En tiempos de Oliver Cromwell, estratega militar y parlamentario inglés del siglo 17, un joven bajo su mando fue condenado a muerte por una falta menor. Su ejecución debía realizarse a la hora de queda del día señalado.
La novia del joven soldado suplicó a los jueces que al menos perdonaran la vida de su amado, pero sus ruegos fueron inútiles y la sentencia permaneció invariable.
Desesperada, fue a ver al anciano campanero a ver si le convencía de no dar el toque que señalaría la ejecución. Pero nada podía desviarlo de su deber.
El día de la ejecución, en un último intento de salvar al que amaba más que a sí misma, la novia subió al campanario y se escondió hasta la tarde. Al crepúsculo, el campanero llegó a realizar su tarea. Entonces la novia se aferró al badajo, envolviéndolo con su cuerpo, y esperó en angustioso silencio. El viejo empezó a tirar de la cuerda, y ella, prendida del badajo y sacudida sin misericordia, absorbió en su cuerpo los golpes del pesado hierro, enmudeciendo la gran campana.

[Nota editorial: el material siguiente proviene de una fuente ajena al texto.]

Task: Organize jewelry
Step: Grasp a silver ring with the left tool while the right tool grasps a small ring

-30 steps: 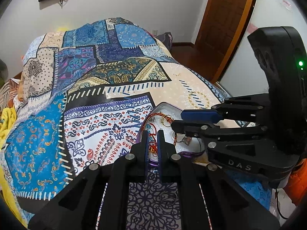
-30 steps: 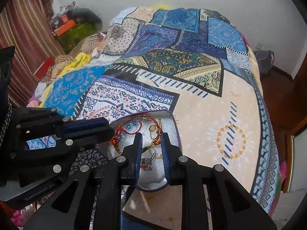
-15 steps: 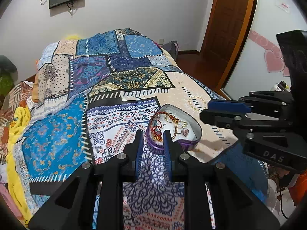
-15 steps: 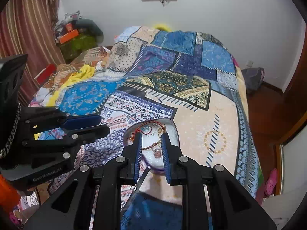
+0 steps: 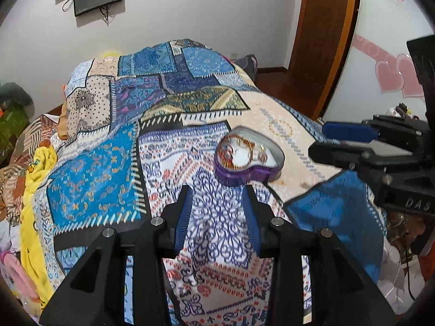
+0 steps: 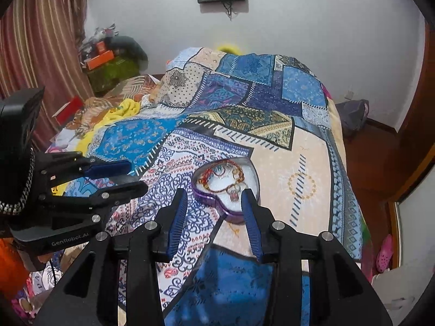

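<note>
Resting on patchwork bedspread (image 5: 114,163), heart-shaped box (image 6: 244,182)

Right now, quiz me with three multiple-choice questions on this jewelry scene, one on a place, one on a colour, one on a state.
1. Where does the heart box sit?
A. on the bedspread
B. on the floor
C. on a shelf

2. What colour is the box's side wall?
A. green
B. purple
C. yellow

3. What is between the left gripper's jaws?
A. a necklace
B. the box
C. nothing

Answers:
1 A, patterned cloth lies all around it.
2 B, its rim shows violet in both views.
3 C, only bedspread shows through the gap; the jewelry lies in the box.
</note>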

El campanero, en su sordera, no se dio cuenta de que sus esfuerzos no rendían sonido alguno. Él siguió tirando de la cuerda, cumplió sus acostumbrados toques y se fue de la iglesia.
Apenas salió, la joven, golpeada y sangrante, bajó del campanario y corrió al lugar de la ejecución. Allí, Cromwell esperaba impaciente el toque de la campana. Echando una mirada hacia su amado, la novia se tiró a los pies del general y confesó lo que había hecho.
Él le oyó y, viendo su vestido roto y manchado y su cuerpo contusionado, se conmovió profundamente por tal muestra de amor. Le dijo: -Vete, tu novio vivirá. El toque no se oyó.
Tanto impresionó tal abnegación al severo Cromwell que anuló la sentencia y dejó al prisionero en libertad.
Sería imposible medir el agradecimiento del joven soldado hacia su novia. ¡Fue salvado de la muerte con el coste de los sufrimientos de su amada!
¿La historia no nos recuerda las palabras del profeta Isaías cuando nos habla del Señor Jesucristo, herido y molido por nuestros pecados? Nosotros también fuimos condenados a muerte eterna bajo una sentencia inflexible. Pero en su maravilloso amor por el pecador, el Señor Jesucristo vino a salvarnos con el coste de su vida. Él trajo la salvación para que los pecadores fuéramos liberados de la muerte. ¡Y esto cuando aún éramos sus enemigos!Él fue herido por nuestras rebeliones, molido por nuestros pecados…y por sus llagas fuimos nosotros curados. (Isaías 53:5)
Dios muestra su amor para con nosotros, en que siendo aún pecadores, Cristo murió por nosotros. (Romanos 5:8)
¿Qué debe hacer usted, amigo, después de haber leído esta conmovedora historia?
Si no ha recibido el perdón de sus pecados y la vida eterna, puede decirle ahora mismo a Jesucristo: Señor, creo que Tú moriste en esa cruz por mí, pecador como soy. Quiero darte las gracias, y te recibo como mi Salvador personal.
¿Por qué no hacerlo ahora?
Si ya ha recibido usted al Salvador, dele nuevamente las gracias por su amor y porque murió por usted. Recuerde que Él resucitó y le oye cuando se dirige a Él.